Analysis of a frequency-domain signal occurs in two steps. Firstly, a smoothed envelope is fit to the signal by convoluting the signal with a discrete Gaussian kernel. Secondly, local maxima of the signal which are above the envelope by a certain threshold (8 dB) are identified as potential peaks. The first large peak is labelled as the fundamental frequency and is used to guide the rest of the extraction process.

We expect to find peaks at integer multiples of the fundamental frequency so for each of these multiples from two through twenty we consider only potential peaks within a small window around this expected value.
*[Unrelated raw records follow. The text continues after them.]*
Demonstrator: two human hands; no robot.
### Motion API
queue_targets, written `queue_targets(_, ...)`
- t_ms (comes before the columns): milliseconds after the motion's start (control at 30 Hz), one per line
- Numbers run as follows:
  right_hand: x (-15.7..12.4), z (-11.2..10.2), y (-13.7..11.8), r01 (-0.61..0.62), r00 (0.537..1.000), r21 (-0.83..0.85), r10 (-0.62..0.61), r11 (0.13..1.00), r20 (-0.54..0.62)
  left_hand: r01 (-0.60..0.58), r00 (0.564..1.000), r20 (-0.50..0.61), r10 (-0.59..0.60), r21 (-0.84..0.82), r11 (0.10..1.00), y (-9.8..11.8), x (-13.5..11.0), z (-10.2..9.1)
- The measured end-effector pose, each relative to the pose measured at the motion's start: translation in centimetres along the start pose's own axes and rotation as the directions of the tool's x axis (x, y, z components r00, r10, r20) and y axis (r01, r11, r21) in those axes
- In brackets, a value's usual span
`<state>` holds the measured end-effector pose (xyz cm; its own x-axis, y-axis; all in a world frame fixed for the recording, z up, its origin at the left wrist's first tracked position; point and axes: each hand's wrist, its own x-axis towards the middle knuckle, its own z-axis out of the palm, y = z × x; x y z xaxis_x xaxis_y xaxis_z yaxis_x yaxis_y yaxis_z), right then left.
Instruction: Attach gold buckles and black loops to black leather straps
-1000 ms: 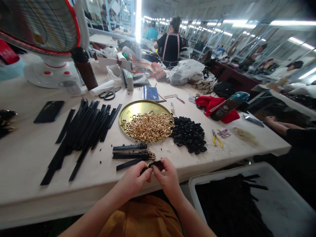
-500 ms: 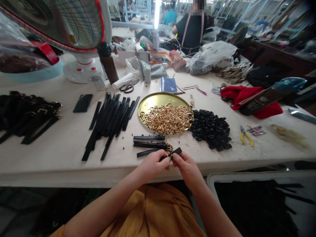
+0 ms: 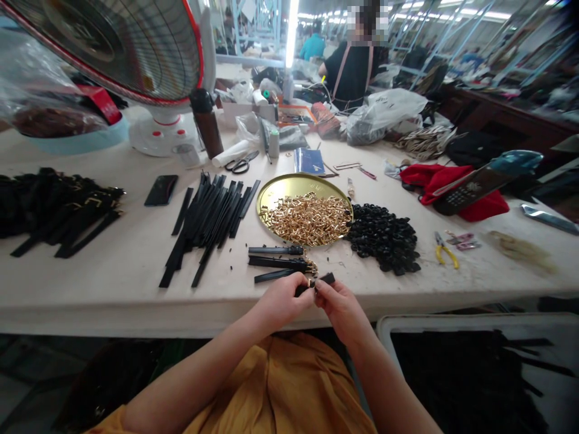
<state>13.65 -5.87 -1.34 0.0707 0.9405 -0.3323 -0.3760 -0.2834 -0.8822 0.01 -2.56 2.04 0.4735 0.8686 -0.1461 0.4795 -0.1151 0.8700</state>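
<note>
At the table's front edge, my left hand [image 3: 291, 295] and my right hand [image 3: 337, 299] pinch one short black strap [image 3: 327, 278] between them. A bit of gold metal, apparently a buckle, shows on the strap by my fingertips; the fingers hide most of it. Just beyond my left hand lie several black straps [image 3: 275, 261] with gold buckles at their right ends. Behind these is a round gold tray [image 3: 278, 185] heaped with small gold buckles [image 3: 312, 218]. Right of the tray spreads a pile of small black pieces [image 3: 384, 238].
Long black strips [image 3: 210, 220] lie to the left, near a phone [image 3: 161, 190] and a pile of buckled straps [image 3: 58, 205]. Scissors [image 3: 242, 163], a blue booklet [image 3: 309, 161] and a fan [image 3: 136, 48] are farther back. Yellow-handled pliers [image 3: 446, 252] lie right. A bin [image 3: 384, 328] stands below.
The camera view has shifted slightly, so the table items appear a little displaced. Both hands keep their pinch on the strap, with the fingers barely altered.
</note>
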Motion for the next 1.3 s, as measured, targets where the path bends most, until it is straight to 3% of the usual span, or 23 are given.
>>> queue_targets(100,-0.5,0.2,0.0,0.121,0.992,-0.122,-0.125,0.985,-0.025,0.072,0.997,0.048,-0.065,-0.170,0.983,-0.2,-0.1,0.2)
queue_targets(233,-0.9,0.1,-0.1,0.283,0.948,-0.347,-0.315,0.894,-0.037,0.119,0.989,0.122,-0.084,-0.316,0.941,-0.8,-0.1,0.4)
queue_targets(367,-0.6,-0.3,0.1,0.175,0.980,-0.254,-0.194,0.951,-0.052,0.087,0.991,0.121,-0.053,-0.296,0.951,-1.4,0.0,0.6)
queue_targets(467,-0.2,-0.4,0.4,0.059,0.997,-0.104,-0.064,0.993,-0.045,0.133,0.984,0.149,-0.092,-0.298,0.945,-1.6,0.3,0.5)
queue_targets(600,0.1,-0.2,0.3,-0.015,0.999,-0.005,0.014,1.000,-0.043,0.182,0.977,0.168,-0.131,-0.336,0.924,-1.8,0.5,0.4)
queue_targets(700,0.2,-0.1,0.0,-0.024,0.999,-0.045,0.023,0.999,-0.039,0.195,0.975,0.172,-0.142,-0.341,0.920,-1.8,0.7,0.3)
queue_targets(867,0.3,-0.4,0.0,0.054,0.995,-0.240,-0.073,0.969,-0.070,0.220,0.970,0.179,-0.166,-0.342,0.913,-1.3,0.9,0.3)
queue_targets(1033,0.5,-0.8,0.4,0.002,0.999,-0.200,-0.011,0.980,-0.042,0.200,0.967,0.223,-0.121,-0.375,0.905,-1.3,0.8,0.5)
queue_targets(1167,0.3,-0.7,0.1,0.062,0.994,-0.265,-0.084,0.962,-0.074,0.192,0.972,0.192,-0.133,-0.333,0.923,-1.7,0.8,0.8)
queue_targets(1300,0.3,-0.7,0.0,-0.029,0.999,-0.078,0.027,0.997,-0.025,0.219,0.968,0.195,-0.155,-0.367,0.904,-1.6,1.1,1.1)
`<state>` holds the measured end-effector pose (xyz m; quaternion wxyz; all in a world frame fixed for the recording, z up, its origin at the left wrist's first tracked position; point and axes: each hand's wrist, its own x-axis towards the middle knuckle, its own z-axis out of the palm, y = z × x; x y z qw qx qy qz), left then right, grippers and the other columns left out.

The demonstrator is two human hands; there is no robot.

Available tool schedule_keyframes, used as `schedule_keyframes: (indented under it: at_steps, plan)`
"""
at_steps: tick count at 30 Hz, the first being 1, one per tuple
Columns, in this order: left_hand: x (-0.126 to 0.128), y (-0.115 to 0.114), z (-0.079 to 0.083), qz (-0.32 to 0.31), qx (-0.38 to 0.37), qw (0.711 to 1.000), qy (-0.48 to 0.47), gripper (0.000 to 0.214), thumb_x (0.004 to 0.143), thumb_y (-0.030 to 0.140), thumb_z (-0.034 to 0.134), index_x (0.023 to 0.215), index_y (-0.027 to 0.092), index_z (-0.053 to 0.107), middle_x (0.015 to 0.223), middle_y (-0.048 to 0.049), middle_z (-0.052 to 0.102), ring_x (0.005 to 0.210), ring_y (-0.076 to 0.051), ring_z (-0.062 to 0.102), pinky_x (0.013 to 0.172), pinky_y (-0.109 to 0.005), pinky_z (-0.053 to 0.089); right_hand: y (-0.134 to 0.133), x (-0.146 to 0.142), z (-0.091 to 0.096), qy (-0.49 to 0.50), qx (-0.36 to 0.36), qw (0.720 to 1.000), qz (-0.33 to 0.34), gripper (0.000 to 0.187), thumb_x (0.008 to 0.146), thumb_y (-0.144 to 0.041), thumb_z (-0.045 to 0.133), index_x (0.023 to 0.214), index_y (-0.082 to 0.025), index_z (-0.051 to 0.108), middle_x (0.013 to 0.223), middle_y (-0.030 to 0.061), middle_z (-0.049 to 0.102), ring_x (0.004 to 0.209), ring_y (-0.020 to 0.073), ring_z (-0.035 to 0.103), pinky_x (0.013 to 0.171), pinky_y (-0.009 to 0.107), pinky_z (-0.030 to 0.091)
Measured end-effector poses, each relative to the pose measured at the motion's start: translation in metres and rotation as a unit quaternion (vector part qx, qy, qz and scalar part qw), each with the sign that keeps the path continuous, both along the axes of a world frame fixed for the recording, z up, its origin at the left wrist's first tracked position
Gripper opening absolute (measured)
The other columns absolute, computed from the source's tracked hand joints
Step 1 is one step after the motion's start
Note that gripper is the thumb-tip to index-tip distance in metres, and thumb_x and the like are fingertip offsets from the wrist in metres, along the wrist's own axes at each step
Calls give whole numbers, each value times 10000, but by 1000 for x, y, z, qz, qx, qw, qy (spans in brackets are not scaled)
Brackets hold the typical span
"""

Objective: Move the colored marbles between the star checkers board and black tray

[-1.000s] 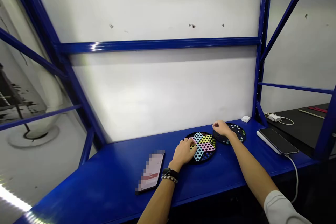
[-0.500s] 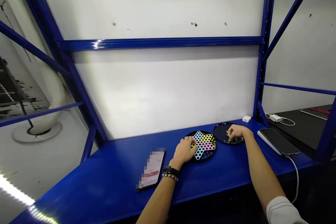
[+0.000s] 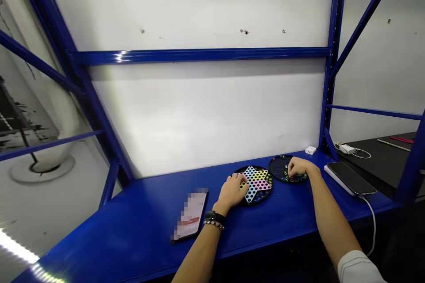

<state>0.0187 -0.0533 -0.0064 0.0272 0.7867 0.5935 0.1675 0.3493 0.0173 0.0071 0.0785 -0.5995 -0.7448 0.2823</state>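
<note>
My left hand (image 3: pixel 232 191) lies over the left side of a round Chinese checkers board (image 3: pixel 260 185), its fingers loosely bent and the thumb apart. The board has a black rim and a star of light blue, pink and yellow areas dotted with holes; small coloured marbles show along its edge. My right hand (image 3: pixel 299 166) is closed in a pinch over a round black tray (image 3: pixel 278 173) behind and to the right of the board. Small coloured marbles lie scattered in that tray. Whatever the right fingertips hold is hidden or too small to make out.
A phone (image 3: pixel 191 216) lies left of my left forearm on the blue table (image 3: pixel 133 230). At the right, another phone (image 3: pixel 352 178) with a white cable rests on a white box. A small white case (image 3: pixel 311 150) sits near the back edge. Blue frame posts surround the table.
The view has shifted slightly. Both hands keep nearly the same places, the left on the board and the right over the tray.
</note>
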Motion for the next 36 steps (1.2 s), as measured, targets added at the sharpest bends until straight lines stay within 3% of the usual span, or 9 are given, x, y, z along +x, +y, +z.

If there is more than one potential peak within this small window a choice is made using a Gaussian 'likelihood' function based on distance from expected value and amplitude of the peak.

The normalized spectra extracted from each time step across all dynamics (pp, mf, and ff) are fed into k-means with k = 10 and the centroids are stored in the library.

What's next

Within the next two weeks I will test the accuracy of this technique using the k-nearest neighbors algorithm. Depending on these results I may try to add additional classifiers such as attack and release envelopes. From here classification of two or more instruments will be attempted.

Upon satisfactory completion of the instrument identification phase I will begin the separation phase. This will be accomplished using maximum-likelihood estimation of fundamental frequencies followed by extraction of relevant features. Features will be used to indentify instruments present and this information will be used to correct missing or overlapping harmonics in the extracted features.

Individual instrument tracks will be obtained by reconstructing the extracted harmonics via an inverse Fourier transform using the overlap-add technique. This may require phase estimation of the separated signals. For the two-instrument case a second reconstrution for each instrument can be formed by taking the difference of the original signal and the reconstructed signal of the other instrument.